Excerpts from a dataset
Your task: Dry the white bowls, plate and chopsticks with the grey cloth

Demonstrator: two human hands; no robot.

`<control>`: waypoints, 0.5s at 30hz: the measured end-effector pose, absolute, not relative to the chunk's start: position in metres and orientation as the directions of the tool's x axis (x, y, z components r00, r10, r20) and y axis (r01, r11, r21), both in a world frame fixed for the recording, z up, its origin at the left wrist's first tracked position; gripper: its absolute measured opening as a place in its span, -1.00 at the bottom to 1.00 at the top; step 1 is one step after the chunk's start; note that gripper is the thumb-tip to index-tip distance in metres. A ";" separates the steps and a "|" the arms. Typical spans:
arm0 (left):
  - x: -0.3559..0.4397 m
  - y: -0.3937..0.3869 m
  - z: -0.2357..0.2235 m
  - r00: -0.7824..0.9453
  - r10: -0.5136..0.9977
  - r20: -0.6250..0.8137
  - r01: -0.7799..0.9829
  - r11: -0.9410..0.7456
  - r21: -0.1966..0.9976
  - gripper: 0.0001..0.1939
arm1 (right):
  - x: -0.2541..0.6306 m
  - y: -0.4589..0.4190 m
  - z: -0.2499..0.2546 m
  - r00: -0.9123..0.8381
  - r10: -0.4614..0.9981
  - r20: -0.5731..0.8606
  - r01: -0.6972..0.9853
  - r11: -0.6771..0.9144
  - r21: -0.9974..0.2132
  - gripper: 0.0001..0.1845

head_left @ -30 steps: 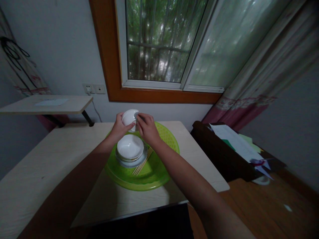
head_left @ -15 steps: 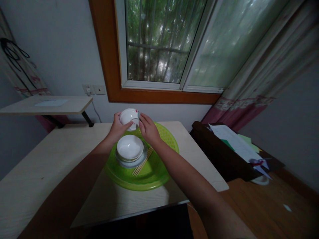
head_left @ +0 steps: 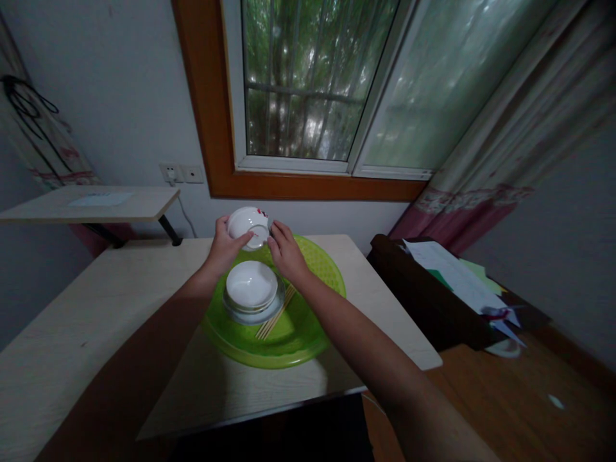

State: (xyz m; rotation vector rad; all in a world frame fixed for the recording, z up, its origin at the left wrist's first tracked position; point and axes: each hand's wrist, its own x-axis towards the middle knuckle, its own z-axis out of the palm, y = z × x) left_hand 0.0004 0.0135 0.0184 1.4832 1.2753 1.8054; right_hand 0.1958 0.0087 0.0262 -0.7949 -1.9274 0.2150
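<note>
A white bowl (head_left: 240, 224) with a small red pattern near its rim is held up over the far side of a green tray, tipped so its underside and foot ring face me. My left hand (head_left: 226, 247) is closed on its left side, thumb across the base. At the bowl's right edge, my right hand (head_left: 287, 253) has its fingers together against it; the fingertips are partly hidden. Below, another white bowl (head_left: 251, 284) tops a stack with a plate (head_left: 279, 308) beneath it. Several wooden chopsticks (head_left: 275, 314) lie beside the stack on the round green tray (head_left: 308, 350).
The tray rests on a pale wooden table (head_left: 385, 321). A raised shelf (head_left: 139, 205) stands on the left, below wall sockets (head_left: 180, 173). Behind the table is a window (head_left: 308, 96). To the right, a dark cabinet (head_left: 414, 295) carries papers (head_left: 457, 276).
The held bowl has shifted slightly left and turned, bringing more of its red pattern into sight. Both hands moved with it. The stack, chopsticks and tray have stayed put.
</note>
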 end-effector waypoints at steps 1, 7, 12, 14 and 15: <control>0.000 0.015 0.017 -0.309 0.817 0.487 0.169 -0.457 0.873 -0.24 | 0.196 0.010 0.023 -0.275 0.625 0.731 0.432 0.759 -0.487 -0.51; 0.002 0.012 0.022 -0.258 0.835 0.486 0.165 -0.458 0.874 -0.26 | 0.196 0.010 0.022 -0.311 0.593 0.742 0.436 0.783 -0.443 -0.46; 0.008 0.006 0.029 -0.192 0.854 0.484 0.243 -0.437 0.866 -0.25 | 0.197 0.000 0.033 -0.422 0.489 0.763 0.440 0.847 -0.299 -0.46; 0.009 0.006 0.028 -0.185 0.857 0.481 0.250 -0.433 0.866 -0.23 | 0.195 -0.003 0.037 -0.455 0.457 0.764 0.438 0.862 -0.255 -0.47; 0.009 0.007 0.027 -0.182 0.857 0.483 0.248 -0.435 0.866 -0.23 | 0.194 -0.005 0.038 -0.465 0.444 0.766 0.434 0.868 -0.240 -0.47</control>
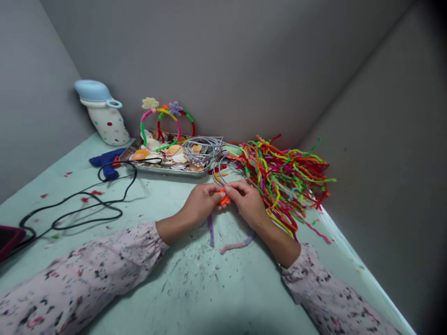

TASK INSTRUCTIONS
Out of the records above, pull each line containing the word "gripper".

TASK ANSWER
`<control>`: waypoints, 0.5s at 30hz: the measured end-effector pose, absolute, not relative to the chunk's start: position in metres and orientation as the directions of the tool's x axis (x, y, z components r00, r10, r20) and y axis (r01, r11, r21), both in a world frame fixed for the recording, z up, its origin at the left wrist's first tracked position; gripper: its absolute measured opening as a place in its span, -1.00 at the bottom to 1.00 at the top; step 1 is one step after the chunk's start; note that gripper is the thumb-tip to index-tip distance in metres. A ";" separates the steps and a "|" the arms. Typical spans:
  - gripper: 0.0001..0.1939
  - gripper: 0.0001..0.1845

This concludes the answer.